◆ Task requirements ◆
Pictures do not belong in your copy. Repeat all the other data exactly.
[Data provided]
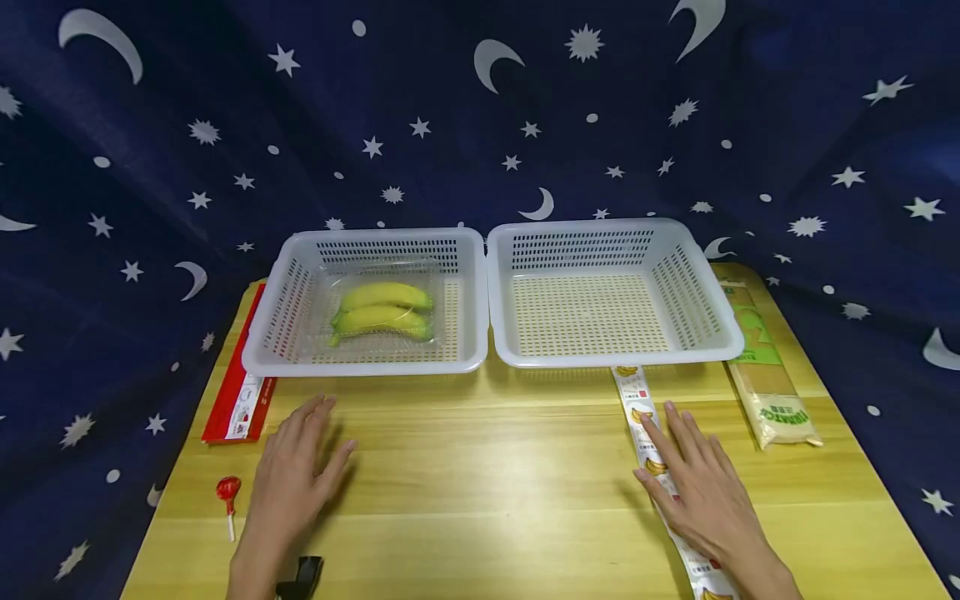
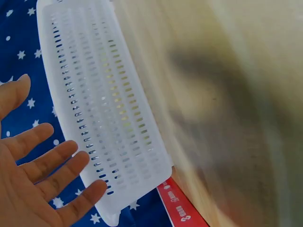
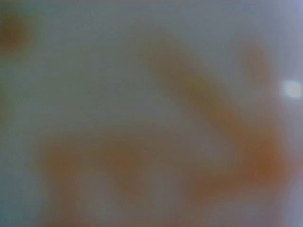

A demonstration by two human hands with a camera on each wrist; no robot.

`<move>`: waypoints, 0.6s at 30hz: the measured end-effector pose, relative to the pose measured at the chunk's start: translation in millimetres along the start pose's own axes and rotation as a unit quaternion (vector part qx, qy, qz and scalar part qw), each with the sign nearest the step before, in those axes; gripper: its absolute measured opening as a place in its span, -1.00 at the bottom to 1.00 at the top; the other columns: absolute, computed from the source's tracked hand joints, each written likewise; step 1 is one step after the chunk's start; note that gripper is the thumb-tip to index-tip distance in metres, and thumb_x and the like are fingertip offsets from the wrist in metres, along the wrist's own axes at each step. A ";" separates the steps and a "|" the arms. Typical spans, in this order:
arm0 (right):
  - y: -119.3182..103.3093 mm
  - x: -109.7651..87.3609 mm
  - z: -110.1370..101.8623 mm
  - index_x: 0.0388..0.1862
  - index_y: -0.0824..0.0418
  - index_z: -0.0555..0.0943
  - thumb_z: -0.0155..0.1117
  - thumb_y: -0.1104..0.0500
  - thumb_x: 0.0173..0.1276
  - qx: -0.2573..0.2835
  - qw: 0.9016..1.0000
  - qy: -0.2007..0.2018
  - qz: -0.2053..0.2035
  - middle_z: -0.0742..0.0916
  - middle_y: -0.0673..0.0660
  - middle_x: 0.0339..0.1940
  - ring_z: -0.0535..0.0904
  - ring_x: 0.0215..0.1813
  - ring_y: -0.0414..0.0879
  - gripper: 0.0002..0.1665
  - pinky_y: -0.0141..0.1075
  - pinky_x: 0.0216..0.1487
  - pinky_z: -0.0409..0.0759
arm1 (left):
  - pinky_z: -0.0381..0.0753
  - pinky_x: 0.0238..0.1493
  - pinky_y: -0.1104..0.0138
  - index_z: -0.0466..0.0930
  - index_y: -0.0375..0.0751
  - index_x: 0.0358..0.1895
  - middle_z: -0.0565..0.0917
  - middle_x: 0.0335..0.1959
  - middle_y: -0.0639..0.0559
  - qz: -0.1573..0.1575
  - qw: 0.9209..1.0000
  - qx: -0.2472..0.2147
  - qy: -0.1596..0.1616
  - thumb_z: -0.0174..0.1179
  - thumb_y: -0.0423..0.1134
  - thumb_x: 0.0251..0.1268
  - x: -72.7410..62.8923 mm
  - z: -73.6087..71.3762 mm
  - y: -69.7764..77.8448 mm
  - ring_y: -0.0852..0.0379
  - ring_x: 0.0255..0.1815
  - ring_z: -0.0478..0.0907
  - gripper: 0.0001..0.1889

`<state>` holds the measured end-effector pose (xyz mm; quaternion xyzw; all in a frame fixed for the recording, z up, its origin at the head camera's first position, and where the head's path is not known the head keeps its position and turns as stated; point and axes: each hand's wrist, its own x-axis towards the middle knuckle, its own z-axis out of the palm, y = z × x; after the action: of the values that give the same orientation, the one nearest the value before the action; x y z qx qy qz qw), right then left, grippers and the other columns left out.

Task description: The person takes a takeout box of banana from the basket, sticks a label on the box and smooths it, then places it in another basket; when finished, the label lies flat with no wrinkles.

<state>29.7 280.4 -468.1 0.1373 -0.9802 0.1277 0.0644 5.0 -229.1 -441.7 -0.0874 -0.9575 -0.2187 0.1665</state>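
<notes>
My left hand [image 1: 296, 475] is held low over the left of the table, its fingers relaxed and holding nothing. In the left wrist view the same hand [image 2: 47, 175] appears with its fingers spread. A red lollipop [image 1: 228, 488] lies to its left, and a red packet [image 1: 232, 404] farther back. My right hand [image 1: 697, 492], fingers extended, overlaps a long paper strip of banana stickers [image 1: 633, 390] and hides part of it. The right wrist view is only a blur. Two yellow bananas [image 1: 386, 294] sit in a transparent plastic box [image 1: 318, 287].
A white slotted basket [image 1: 360, 368] at the back left bears the plastic box. Beside it stands a second white basket [image 1: 622, 361]. At the right lies a long packet with a green label [image 1: 768, 367]. Behind the wooden table [image 1: 487, 483] hangs a dark blue starry cloth [image 1: 450, 83].
</notes>
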 end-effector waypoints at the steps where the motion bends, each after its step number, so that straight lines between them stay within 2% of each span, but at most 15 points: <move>1: -0.3 0.5 -0.4 0.57 -0.02 0.14 0.21 -0.14 0.38 0.005 1.000 0.001 -0.001 0.13 0.22 0.61 -0.20 0.64 -0.01 -0.14 0.20 0.56 -0.11 | 0.45 0.09 -0.18 0.41 -0.22 0.34 0.49 0.26 -0.29 0.000 1.000 -0.007 0.003 0.42 -0.15 0.09 1.6 -1.0 -0.2 -0.30 0.19 0.46 -0.30; 5: -1.8 3.3 -3.6 0.56 -0.04 0.17 0.29 -0.19 0.29 0.012 1.000 0.002 -0.008 0.20 0.22 0.59 -0.02 0.61 0.13 -0.07 0.21 0.53 -0.02 | 0.48 0.10 -0.10 0.43 -0.25 0.31 0.52 0.21 -0.25 0.012 0.999 -0.035 0.017 0.46 -0.22 0.04 8.4 -4.2 -3.7 -0.24 0.17 0.49 -0.30; 8: -4.2 5.4 -7.1 0.55 -0.05 0.19 0.36 -0.23 0.21 0.020 1.000 0.000 -0.014 0.22 0.20 0.58 0.10 0.57 0.16 -0.01 0.15 0.54 0.01 | 0.47 0.23 0.25 0.44 -0.25 0.30 0.55 0.17 -0.22 0.026 0.997 -0.060 0.031 0.50 -0.28 -0.04 13.3 -6.5 -8.5 -0.17 0.16 0.50 -0.26; 12: -8.6 8.3 -13.2 0.55 -0.02 0.21 0.42 -0.19 0.16 0.042 0.999 -0.008 -0.022 0.20 0.15 0.59 0.16 0.54 0.15 0.02 0.16 0.45 0.17 | 0.19 0.30 0.66 0.45 -0.28 0.31 0.56 0.16 -0.23 0.038 0.993 -0.099 0.052 0.52 -0.38 -0.12 21.3 -11.2 -14.3 -0.13 0.17 0.48 -0.23; 13: -10.0 8.9 -15.2 0.54 -0.01 0.22 0.43 -0.17 0.16 0.049 0.998 -0.010 -0.025 0.19 0.14 0.60 0.20 0.51 0.18 0.02 0.19 0.40 0.22 | 0.14 0.32 0.68 0.44 -0.29 0.31 0.55 0.16 -0.24 0.040 0.992 -0.110 0.056 0.51 -0.40 -0.12 23.9 -12.6 -15.2 -0.13 0.17 0.47 -0.23; 16: -15.0 10.5 -21.2 0.54 0.00 0.22 0.47 -0.11 0.15 0.073 0.997 -0.019 -0.032 0.17 0.08 0.61 0.32 0.41 0.28 0.02 0.24 0.17 0.37 | 0.17 0.33 0.67 0.45 -0.32 0.29 0.54 0.17 -0.26 0.049 0.987 -0.132 0.076 0.50 -0.44 -0.14 31.4 -16.1 -17.2 -0.10 0.16 0.47 -0.23; 18: -18.7 11.3 -25.0 0.54 -0.02 0.22 0.48 -0.08 0.15 0.088 0.995 -0.024 -0.036 0.19 0.08 0.60 0.38 0.34 0.32 0.02 0.24 0.10 0.41 | 0.21 0.33 0.66 0.47 -0.33 0.27 0.54 0.17 -0.28 0.058 0.984 -0.141 0.091 0.50 -0.40 -0.10 35.7 -17.3 -19.6 -0.05 0.17 0.47 -0.27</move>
<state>26.5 266.8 -437.9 0.1808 -0.9607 0.2078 0.0330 -28.1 -250.9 -421.9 -0.1447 -0.8911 -0.3489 0.2516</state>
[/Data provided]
◆ Output of the task ◆
A demonstration by two human hands with a camera on each wrist; no robot.

`<move>`: waypoints, 0.6s at 30hz: the measured end-effector pose, relative to the pose measured at the chunk's start: translation in millimetres along the start pose's own axes and rotation as a unit quaternion (vector part qx, qy, qz and scalar part qw), each with the sign nearest the step before, in those axes; gripper: its absolute measured opening as a place in its span, -1.00 at the bottom to 1.00 at the top; the other columns: absolute, computed from the source's tracked hand joints, each written likewise; step 1 is one step after the chunk's start; note that gripper is the thumb-tip to index-tip distance in metres, and thumb_x and the like are fingertip offsets from the wrist in metres, along the wrist's own axes at each step. A ";" separates the steps and a "|" the arms. Typical spans, in this order:
arm0 (right):
  - y: -119.3182..103.3093 mm
  - x: -109.7651..87.3609 mm
  - z: -110.1370..101.8623 mm
  - index_x: 0.0388..0.1862
  - index_y: -0.0824..0.0418
  - index_z: -0.0555..0.0943
  - thumb_z: -0.0155..0.1117
  - thumb_y: -0.1104..0.0500
  - thumb_x: 0.0173..0.1276
  - qx: -0.2573..0.2835
  - qw: 0.9016..1.0000
  - qy: -0.2007..0.2018
  - qz: -0.2053..0.2035
  - middle_z: -0.0742..0.0916
  - middle_y: -0.0673..0.0660
  - middle_x: 0.0339..0.1940
  - ring_z: -0.0535..0.0904
  - ring_x: 0.0215..0.1813
  - ring_y: -0.0414..0.0879
  - gripper: 0.0002..0.1665
  - pinky_y: -0.0141..0.1075
  - pinky_x: 0.0216..0.1487
  - pinky_z: -0.0409..0.0759
arm1 (left):
  - pinky_z: -0.0381..0.0753
  - pinky_x: 0.0238..0.1493
  - pinky_y: -0.1104..0.0138
  - index_z: -0.0466..0.0930
  - index_y: -0.0375..0.0751
  - index_x: 0.0358..0.1895
  - middle_z: -0.0565..0.0917
  - middle_x: 0.0335..0.1959
  - middle_y: -0.0639..0.0559
  - qz: -0.1573..0.1575
  - qw: 0.9209..1.0000
  - qx: -0.2472..0.2147
  - qy: -0.1596..0.1616
  - thumb_z: -0.0174..0.1179
  - thumb_y: -0.0423..0.1134
  - thumb_x: 0.0251..0.1268
  - x: -72.7410..62.8923 mm
  - z: -73.6087..71.3762 mm
  - y: -69.7764..77.8448 mm
  - ring_y: -0.0852..0.0379
  - ring_x: 0.0255..0.1815
  - ring_z: -0.0478..0.0907
  - gripper: 0.0001..0.1889

`<state>` holds the measured end-effector pose (xyz mm; quaternion xyzw; all in a frame fixed for the recording, z up, its origin at the head camera's first position, and where the head's path is not known the head keeps its position and turns as stated; point and axes: each hand's wrist, its own x-axis towards the middle knuckle, its own z-axis out of the palm, y = z × x; after the action: of the values that give the same orientation, the one nearest the value before the action; x y z qx qy qz qw), right then left, grippers and the other columns left out.

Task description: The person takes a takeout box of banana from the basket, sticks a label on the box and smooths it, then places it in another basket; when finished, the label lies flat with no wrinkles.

<state>29.7 280.4 -468.1 0.1373 -0.9802 0.1277 0.0644 5.0 -229.1 -441.7 -0.0874 -0.9575 -0.2187 0.1665</state>
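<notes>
My left hand [image 1: 296, 475] is held low over the left of the table, its fingers relaxed and holding nothing. In the left wrist view the same hand [image 2: 47, 175] appears with its fingers spread. A red lollipop [image 1: 228, 488] lies to its left, and a red packet [image 1: 232, 404] farther back. My right hand [image 1: 697, 492], fingers extended, overlaps a long paper strip of banana stickers [image 1: 633, 390] and hides part of it. The right wrist view is only a blur. Two yellow bananas [image 1: 386, 294] sit in a transparent plastic box [image 1: 318, 287].
A white slotted basket [image 1: 360, 368] at the back left bears the plastic box. Beside it stands a second white basket [image 1: 622, 361]. At the right lies a long packet with a green label [image 1: 768, 367]. Behind the wooden table [image 1: 487, 483] hangs a dark blue starry cloth [image 1: 450, 83].
</notes>
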 end-effector waypoints at the steps where the motion bends, each after its step number, so that straight lines between them stay within 2% of each span, but at most 15 points: <move>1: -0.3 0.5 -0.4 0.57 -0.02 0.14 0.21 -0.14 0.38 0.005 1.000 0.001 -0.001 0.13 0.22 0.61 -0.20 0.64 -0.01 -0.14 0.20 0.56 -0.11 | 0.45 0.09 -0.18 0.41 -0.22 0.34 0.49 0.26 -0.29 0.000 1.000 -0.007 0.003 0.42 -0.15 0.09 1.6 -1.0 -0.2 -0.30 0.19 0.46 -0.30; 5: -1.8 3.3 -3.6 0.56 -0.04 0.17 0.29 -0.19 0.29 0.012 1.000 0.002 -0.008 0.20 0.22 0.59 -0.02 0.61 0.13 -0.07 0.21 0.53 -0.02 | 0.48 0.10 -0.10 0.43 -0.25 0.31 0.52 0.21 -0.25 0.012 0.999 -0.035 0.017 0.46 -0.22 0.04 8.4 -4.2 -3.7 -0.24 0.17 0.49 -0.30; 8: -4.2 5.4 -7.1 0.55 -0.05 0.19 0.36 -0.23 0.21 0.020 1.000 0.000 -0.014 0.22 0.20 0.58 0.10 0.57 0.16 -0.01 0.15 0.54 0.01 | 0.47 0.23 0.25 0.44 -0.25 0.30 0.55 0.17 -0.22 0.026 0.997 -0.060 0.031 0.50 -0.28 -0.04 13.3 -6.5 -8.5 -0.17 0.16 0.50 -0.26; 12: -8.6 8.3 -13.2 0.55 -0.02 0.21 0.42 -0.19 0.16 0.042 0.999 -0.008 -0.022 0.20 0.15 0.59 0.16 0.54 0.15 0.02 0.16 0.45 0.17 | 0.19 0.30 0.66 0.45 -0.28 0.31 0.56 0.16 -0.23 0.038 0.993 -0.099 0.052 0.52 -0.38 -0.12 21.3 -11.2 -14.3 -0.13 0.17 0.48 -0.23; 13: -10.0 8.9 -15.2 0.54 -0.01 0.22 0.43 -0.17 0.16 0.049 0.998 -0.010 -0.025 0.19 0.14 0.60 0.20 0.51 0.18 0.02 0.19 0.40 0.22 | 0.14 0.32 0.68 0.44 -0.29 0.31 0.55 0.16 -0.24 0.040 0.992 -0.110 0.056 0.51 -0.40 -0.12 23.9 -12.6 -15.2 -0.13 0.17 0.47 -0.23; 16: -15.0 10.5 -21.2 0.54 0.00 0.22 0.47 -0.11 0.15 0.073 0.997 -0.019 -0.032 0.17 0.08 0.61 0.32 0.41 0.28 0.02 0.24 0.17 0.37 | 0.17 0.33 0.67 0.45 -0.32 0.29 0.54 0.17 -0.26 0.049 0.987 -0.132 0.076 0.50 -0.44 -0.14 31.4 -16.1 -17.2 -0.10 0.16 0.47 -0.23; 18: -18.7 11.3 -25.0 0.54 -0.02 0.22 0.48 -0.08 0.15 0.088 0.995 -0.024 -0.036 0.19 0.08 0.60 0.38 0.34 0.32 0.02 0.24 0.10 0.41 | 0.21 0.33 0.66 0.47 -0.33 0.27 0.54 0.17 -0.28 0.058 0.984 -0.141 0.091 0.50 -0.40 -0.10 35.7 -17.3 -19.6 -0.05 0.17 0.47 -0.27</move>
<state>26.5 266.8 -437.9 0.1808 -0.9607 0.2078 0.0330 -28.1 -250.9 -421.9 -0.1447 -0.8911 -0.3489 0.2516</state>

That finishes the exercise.